What lines in the records below include the word "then"? Return each one.

LISTED RECORDS>

::::::::

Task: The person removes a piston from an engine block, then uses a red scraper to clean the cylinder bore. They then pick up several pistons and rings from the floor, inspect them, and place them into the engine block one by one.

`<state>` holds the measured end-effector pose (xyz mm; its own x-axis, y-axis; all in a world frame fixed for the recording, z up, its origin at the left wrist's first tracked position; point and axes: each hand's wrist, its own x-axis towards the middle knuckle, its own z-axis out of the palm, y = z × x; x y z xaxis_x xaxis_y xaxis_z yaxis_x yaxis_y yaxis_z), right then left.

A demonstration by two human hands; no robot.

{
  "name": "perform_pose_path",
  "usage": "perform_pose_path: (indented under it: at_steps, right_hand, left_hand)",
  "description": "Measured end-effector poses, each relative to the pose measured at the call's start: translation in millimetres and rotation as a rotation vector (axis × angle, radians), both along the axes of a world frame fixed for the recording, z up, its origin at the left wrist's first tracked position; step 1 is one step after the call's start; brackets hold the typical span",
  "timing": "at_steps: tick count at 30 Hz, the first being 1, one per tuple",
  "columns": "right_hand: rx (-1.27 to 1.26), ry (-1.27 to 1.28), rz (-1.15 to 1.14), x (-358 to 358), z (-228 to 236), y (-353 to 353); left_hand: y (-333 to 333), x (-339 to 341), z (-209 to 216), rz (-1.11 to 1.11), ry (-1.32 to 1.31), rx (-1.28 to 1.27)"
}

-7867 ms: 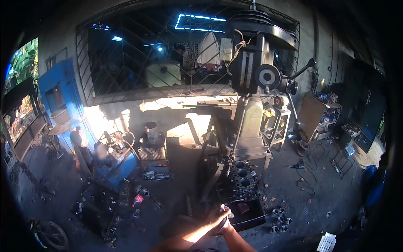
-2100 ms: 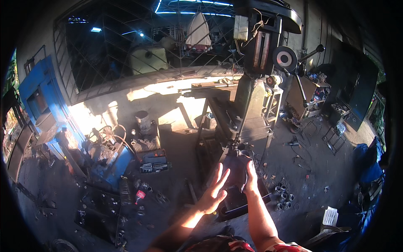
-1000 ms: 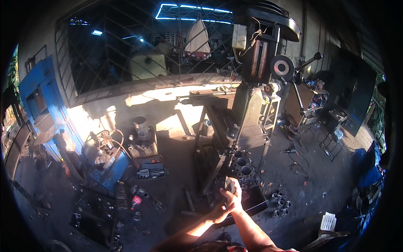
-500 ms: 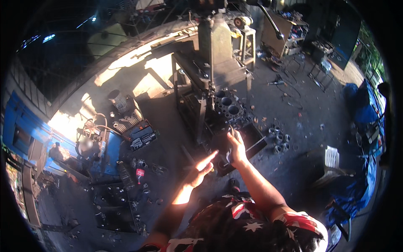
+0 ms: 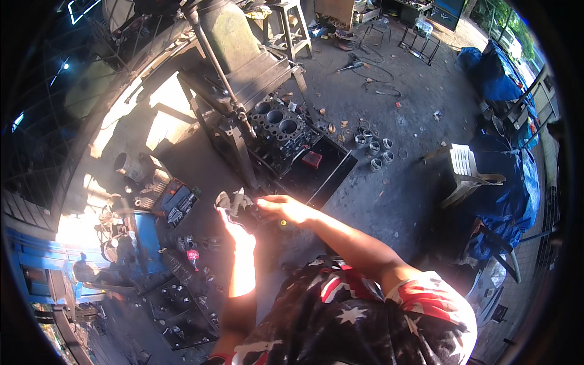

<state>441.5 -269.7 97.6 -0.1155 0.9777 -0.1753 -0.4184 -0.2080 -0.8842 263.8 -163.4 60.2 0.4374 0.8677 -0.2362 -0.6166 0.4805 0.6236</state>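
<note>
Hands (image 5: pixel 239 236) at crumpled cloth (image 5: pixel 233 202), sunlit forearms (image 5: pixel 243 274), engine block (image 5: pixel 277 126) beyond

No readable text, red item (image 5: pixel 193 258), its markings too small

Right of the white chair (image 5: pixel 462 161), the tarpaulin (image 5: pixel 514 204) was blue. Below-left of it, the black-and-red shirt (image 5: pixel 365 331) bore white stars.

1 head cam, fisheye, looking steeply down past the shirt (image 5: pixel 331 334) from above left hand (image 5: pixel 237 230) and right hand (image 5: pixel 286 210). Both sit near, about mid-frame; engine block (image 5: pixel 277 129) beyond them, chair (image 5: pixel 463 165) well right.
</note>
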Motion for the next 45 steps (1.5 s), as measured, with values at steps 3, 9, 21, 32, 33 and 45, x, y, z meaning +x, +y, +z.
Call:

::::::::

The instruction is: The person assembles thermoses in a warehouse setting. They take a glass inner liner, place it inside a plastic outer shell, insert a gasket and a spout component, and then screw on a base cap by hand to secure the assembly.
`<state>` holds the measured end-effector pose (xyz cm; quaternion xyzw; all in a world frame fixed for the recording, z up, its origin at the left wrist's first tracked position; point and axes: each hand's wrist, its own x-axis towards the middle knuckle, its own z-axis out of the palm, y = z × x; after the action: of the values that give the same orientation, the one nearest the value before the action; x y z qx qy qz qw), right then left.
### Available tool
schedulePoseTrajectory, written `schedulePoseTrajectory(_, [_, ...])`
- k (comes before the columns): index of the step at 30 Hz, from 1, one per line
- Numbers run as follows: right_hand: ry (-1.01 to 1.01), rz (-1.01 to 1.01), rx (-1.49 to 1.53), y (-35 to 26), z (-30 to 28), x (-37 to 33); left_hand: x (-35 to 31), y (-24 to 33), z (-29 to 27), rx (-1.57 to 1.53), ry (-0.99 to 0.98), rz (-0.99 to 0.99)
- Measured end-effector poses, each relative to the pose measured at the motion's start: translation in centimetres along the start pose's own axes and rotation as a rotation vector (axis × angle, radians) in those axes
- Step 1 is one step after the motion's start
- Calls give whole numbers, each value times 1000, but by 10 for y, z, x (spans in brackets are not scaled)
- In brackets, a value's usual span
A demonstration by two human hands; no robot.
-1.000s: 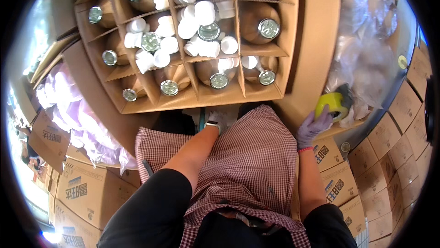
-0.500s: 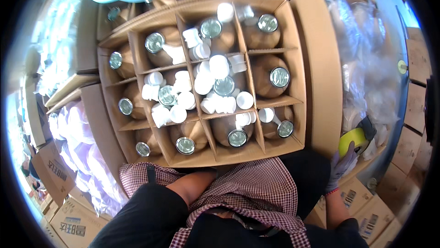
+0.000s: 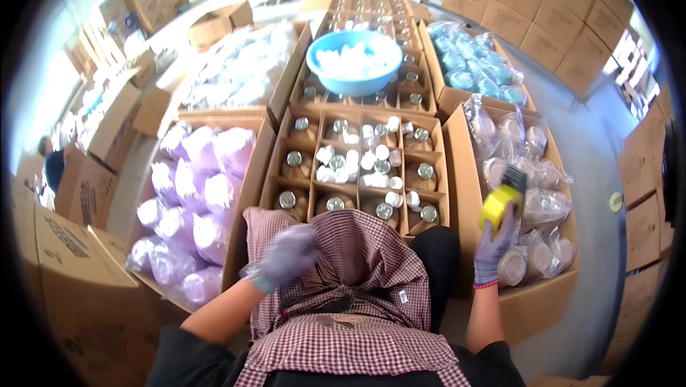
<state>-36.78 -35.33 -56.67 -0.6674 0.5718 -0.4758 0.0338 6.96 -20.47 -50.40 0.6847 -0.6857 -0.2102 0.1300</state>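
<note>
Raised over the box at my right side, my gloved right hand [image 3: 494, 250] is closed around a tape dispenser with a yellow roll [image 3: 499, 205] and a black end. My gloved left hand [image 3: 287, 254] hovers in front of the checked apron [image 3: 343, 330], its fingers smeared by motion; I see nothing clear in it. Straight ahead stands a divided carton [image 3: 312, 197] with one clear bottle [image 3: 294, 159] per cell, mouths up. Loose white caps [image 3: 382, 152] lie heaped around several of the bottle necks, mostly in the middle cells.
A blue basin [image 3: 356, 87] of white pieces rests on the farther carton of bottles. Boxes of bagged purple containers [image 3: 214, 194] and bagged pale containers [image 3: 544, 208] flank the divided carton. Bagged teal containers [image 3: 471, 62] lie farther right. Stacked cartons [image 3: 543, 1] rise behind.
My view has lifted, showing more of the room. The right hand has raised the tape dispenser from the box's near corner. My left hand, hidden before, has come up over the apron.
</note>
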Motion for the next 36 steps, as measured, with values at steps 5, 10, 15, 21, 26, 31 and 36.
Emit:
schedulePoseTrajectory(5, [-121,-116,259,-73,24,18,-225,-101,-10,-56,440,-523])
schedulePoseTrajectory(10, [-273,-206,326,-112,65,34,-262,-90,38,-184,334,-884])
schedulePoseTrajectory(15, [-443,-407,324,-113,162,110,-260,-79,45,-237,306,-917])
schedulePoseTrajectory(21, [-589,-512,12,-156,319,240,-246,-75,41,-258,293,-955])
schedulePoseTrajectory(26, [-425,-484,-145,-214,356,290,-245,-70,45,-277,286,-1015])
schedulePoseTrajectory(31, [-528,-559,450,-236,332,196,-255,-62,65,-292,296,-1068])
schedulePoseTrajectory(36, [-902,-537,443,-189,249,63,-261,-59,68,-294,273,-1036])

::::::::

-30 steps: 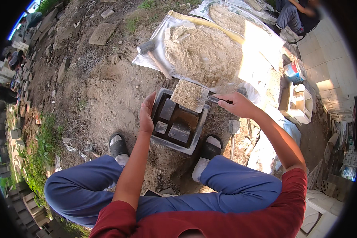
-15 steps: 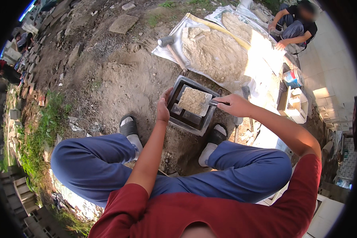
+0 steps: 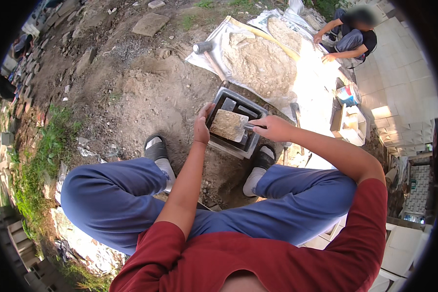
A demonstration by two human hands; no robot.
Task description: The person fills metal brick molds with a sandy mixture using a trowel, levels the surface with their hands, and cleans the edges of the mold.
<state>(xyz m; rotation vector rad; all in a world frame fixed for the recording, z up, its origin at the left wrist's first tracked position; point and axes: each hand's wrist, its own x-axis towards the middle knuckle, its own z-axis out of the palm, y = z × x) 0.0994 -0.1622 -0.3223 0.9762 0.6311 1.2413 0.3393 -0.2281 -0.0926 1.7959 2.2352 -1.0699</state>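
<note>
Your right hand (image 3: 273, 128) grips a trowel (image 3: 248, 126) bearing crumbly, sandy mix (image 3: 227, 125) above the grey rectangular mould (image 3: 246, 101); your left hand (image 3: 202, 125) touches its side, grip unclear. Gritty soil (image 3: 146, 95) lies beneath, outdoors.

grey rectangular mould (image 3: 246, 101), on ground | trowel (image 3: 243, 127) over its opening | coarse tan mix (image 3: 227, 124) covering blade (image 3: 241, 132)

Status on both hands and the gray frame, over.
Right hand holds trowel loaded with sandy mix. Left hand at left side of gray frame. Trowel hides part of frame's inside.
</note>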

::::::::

SOLUTION TO THE PROBLEM>
Task: The person removes a piston from an engine block, then uses a red scraper to clean the cylinder bore. They then pick up several pistons and rings from the floor, inspect them, and place them into the engine block one by one.
`<state>` holds the measured end-effector pose (xyz mm; its own x-axis, y-axis; all in a world frame fixed for the recording, z up, its origin at the left wrist's first tracked position; point and axes: each hand's wrist, its own x-axis towards the middle knuckle, its own z-axis out of the palm, y = z × x; x y z xaxis_x xaxis_y xaxis_z yaxis_x yaxis_y yaxis_z), right then left.
The instruction is: The person assembles thermoses in a warehouse setting. They take a glass inner liner, place it inside a plastic outer shell, insert a gasket and a spout component, and then screw on a base cap by hand to secure the assembly.
`<state>` holds the measured end-effector pose (xyz cm; quaternion xyzw; all in a world frame fixed for the recording, z up, its origin at the left wrist's first tracked position; point and axes: each hand's wrist, its own x-axis towards the middle knuckle, its own z-axis out of the palm, y = z × x; after the action: of the values that give the same orientation, the one nearest the value before the action; x y z qx qy qz qw), right then left.

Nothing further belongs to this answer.